▶ _WHAT THE TASK REQUIRES_
Beginning with the line that contains "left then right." in the material below, print each line exactly until the line that contains "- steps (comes" has been printed, then stop.

▶ _COLLECTED MATERIAL_
────────

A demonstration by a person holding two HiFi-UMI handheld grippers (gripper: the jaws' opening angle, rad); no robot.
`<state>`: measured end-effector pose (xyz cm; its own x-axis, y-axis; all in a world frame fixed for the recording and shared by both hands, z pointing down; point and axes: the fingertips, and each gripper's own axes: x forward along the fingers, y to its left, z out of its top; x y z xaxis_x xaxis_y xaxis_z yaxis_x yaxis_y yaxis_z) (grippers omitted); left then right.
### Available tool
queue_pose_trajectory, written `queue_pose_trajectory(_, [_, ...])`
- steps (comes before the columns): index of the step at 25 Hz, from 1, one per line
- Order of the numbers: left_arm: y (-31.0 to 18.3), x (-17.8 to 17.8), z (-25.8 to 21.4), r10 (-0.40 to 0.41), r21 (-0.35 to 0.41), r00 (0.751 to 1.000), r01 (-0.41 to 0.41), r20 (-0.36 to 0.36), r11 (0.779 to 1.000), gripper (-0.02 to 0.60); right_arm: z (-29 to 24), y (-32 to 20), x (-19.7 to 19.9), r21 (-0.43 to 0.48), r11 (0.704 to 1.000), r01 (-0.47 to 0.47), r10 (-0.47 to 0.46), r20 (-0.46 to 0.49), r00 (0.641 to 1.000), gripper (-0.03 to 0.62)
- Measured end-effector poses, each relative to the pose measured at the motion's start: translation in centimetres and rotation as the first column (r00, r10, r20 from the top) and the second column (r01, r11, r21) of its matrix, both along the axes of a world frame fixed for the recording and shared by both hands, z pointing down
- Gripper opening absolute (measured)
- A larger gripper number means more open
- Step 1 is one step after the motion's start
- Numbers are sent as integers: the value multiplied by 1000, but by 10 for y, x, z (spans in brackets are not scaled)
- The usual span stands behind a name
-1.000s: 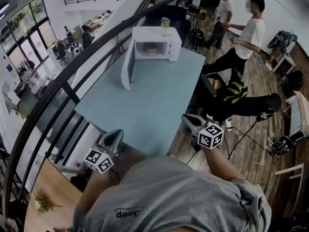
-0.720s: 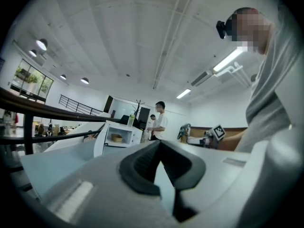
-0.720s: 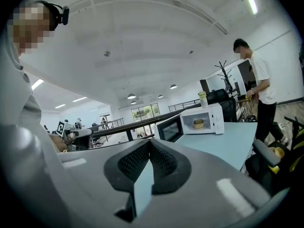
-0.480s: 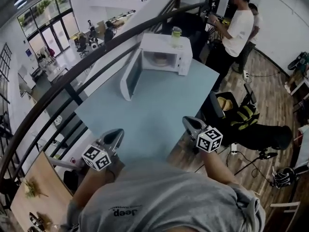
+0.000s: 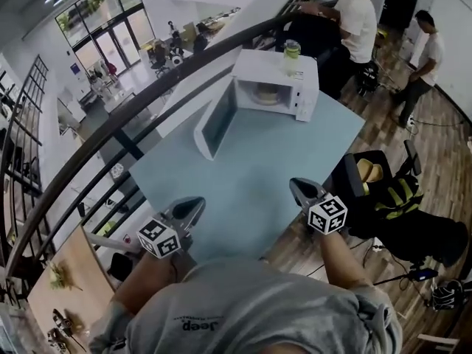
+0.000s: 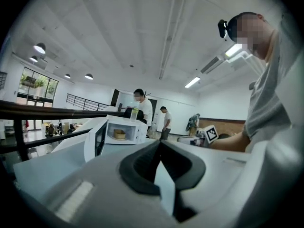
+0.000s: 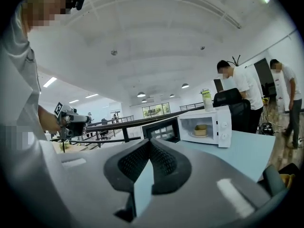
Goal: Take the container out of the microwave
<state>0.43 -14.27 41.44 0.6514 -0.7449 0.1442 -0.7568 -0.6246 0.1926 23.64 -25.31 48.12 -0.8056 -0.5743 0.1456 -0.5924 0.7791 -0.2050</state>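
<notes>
A white microwave (image 5: 276, 80) stands at the far end of the light blue table (image 5: 243, 190), its door (image 5: 214, 120) swung wide open to the left. Inside it sits a small tan container (image 5: 267, 94), which also shows as the container (image 6: 119, 134) in the left gripper view and the container (image 7: 201, 128) in the right gripper view. My left gripper (image 5: 198, 201) and right gripper (image 5: 295, 183) hover at the table's near edge, far from the microwave. Both are shut with nothing between their jaws, as the left gripper (image 6: 159, 142) and right gripper (image 7: 149, 141) show.
A bottle with a green label (image 5: 292, 50) stands on top of the microwave. A black railing (image 5: 110, 135) runs along the table's left side. A black chair with a yellow-and-black bag (image 5: 383, 190) is on the right. Two people (image 5: 354, 21) stand beyond the table.
Both grippers have come forward with the person to the table's near edge. The microwave now appears nearer and further right, and the people behind have shifted.
</notes>
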Motion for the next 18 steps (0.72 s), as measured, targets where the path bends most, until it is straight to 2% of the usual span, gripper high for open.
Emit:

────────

▶ _OUTPUT OF THE EXERCISE_
`<state>`: measured end-effector pose (xyz cm; its own x-axis, y-axis; all in a world frame fixed for the recording and shared by both hands, z pointing down; point and axes: the fingertips, and each gripper's own axes: x forward along the fingers, y to its left, z out of its top; x y z xaxis_x xaxis_y xaxis_z yaxis_x yaxis_y yaxis_z) (grippers omitted); left then right.
### Available tool
queue_pose_trajectory, written `queue_pose_trajectory(_, [_, ...])`
- steps (comes before the columns): index of the step at 25 Hz, from 1, one per line

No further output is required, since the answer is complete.